Image: The October Euro Summit Takes Place In Brussels
British Prime Minister Theresa May at an E.U. summit in Brussels in October.Sean Gallup / Getty Images file

The British pound plunged on Thursday and is set for its second biggest drop this year as opposition mounted at Prime Minister Theresa May's draft deal for leaving the European Union.

Brexit Minister Dominic Raab and three other ministers resigned in protest against her plan, fueling a sell-off in the pound, which was already struggling to gain traction after May said on Wednesday she had won over her divided cabinet after a five-hour meeting.

In chaotic trading, the pound plunged 1.7 percent to $1.2751, its second biggest drop after a 1.73 percent fall in September.

"It seems sterling is now a barometer of the PM's ability to hold on to her job," said James Hughes, chief market analyst at Axi Trader.

It trimmed some of its losses after May said she will negotiate intensively with the European Council to turn the draft deal into a full future framework.

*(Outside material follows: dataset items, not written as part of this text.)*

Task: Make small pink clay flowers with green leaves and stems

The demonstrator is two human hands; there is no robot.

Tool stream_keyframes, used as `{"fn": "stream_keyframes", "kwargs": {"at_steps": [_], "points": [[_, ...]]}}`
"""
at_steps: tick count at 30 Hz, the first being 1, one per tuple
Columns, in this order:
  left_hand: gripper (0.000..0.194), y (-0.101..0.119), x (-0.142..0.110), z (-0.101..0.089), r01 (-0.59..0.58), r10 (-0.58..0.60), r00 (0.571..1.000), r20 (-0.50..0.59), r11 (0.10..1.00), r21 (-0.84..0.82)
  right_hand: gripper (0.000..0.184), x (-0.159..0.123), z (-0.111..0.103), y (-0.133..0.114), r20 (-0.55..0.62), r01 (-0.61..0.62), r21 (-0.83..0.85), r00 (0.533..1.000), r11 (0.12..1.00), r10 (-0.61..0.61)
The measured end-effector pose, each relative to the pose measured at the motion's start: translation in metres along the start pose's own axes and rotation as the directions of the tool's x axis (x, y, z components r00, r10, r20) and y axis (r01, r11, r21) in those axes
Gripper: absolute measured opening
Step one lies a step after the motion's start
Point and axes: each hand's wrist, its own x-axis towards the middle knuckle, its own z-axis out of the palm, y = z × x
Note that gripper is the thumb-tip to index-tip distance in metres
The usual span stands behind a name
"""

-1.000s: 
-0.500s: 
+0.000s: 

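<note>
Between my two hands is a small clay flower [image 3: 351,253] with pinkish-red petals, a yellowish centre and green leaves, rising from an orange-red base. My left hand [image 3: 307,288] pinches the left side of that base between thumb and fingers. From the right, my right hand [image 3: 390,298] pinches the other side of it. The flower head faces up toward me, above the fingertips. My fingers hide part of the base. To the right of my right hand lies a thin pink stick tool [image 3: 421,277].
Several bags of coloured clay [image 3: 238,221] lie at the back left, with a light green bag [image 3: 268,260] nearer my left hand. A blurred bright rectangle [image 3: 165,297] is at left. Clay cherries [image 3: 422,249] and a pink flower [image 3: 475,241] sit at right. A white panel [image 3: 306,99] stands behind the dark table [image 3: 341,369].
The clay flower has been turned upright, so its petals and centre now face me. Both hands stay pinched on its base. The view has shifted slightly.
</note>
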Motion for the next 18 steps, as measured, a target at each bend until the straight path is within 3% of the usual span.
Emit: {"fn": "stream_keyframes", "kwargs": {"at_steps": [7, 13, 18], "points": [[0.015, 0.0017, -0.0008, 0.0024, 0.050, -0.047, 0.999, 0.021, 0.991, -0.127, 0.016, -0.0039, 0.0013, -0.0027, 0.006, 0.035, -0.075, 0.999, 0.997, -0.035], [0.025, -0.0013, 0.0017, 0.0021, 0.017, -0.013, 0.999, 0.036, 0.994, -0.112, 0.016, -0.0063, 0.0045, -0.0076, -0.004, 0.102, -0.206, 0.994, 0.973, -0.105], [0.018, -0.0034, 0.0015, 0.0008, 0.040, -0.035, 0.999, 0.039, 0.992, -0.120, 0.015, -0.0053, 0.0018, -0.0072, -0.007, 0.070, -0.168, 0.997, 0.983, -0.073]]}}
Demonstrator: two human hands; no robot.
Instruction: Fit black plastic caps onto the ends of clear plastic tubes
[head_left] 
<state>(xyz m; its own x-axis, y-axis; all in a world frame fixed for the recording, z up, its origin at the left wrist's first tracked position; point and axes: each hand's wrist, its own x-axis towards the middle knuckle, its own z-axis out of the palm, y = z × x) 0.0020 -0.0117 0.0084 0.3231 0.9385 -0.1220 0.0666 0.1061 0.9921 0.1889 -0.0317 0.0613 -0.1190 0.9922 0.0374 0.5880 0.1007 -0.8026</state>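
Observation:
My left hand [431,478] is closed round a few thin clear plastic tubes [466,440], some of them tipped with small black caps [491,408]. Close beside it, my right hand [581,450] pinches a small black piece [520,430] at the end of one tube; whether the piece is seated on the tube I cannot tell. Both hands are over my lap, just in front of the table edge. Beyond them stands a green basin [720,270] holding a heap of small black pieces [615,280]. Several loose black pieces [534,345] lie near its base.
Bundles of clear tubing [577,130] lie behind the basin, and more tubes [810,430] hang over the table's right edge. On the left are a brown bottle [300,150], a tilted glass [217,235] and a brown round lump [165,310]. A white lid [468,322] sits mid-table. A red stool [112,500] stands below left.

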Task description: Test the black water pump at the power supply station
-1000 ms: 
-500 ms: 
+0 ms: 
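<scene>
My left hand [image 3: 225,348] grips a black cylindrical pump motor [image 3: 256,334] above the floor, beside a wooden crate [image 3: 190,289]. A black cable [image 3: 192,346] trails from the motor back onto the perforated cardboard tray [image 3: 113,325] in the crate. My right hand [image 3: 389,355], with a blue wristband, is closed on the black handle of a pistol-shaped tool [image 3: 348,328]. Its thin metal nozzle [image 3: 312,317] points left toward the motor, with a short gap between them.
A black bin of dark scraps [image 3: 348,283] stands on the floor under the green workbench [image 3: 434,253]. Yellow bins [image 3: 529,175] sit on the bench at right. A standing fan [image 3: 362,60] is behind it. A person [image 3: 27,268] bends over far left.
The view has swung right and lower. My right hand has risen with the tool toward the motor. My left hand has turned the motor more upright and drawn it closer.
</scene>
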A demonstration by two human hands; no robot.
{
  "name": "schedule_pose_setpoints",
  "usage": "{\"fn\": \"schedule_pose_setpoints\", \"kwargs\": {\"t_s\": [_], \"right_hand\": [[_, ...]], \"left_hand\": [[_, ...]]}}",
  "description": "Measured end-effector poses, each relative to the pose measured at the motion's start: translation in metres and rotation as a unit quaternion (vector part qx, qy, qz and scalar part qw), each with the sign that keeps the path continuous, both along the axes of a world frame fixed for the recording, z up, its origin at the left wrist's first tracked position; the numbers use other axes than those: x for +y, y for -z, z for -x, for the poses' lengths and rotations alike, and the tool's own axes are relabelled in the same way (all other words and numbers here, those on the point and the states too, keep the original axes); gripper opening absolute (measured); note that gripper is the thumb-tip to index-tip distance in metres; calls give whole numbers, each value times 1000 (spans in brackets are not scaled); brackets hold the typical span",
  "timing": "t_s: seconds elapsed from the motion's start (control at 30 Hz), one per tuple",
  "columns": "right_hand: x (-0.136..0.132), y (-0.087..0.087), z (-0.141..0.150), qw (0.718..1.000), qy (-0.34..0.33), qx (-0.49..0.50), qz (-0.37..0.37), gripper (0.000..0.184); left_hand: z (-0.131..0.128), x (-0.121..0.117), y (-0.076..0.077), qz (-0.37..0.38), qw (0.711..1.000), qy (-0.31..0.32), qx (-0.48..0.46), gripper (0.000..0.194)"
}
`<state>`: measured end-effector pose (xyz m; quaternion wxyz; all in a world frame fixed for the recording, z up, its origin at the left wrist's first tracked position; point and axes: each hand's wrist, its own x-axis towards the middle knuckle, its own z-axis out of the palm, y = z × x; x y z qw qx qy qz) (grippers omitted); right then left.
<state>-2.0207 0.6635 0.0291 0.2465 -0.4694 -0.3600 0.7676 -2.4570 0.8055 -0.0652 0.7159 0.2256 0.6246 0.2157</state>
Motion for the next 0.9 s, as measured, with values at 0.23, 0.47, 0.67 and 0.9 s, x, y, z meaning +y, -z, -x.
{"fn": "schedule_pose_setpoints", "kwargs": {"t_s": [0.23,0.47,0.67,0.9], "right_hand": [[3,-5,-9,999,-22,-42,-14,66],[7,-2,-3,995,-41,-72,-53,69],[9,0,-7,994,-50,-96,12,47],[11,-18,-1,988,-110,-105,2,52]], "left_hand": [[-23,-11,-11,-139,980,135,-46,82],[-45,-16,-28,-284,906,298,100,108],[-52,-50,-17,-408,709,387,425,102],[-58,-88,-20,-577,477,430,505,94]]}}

"What concerns us is how many ministers seeing this news will be pondering if it is better to get their resignations in now rather than wait," Jordan Rochester and Andy Chaytor at Nomura said in a client note.

"If several ministers go this becomes more difficult for Theresa May to hold her position."

While markets had priced in some opposition to the draft deal negotiated by May, the latest round of resignations has unleashed a fresh wave of volatility in UK assets, sending investors to the relative safety of government debt and buying currency options.

May's position as leader of the Conservative Party and thus her premiership are under threat, which could lead to a leadership challenge.

"All eyes are now on Theresa May with a challenge to her leadership increasingly being viewed as the next catalyst for another sterling collapse," said Jeremy Thomson-Cook, chief economist at WorldFirst.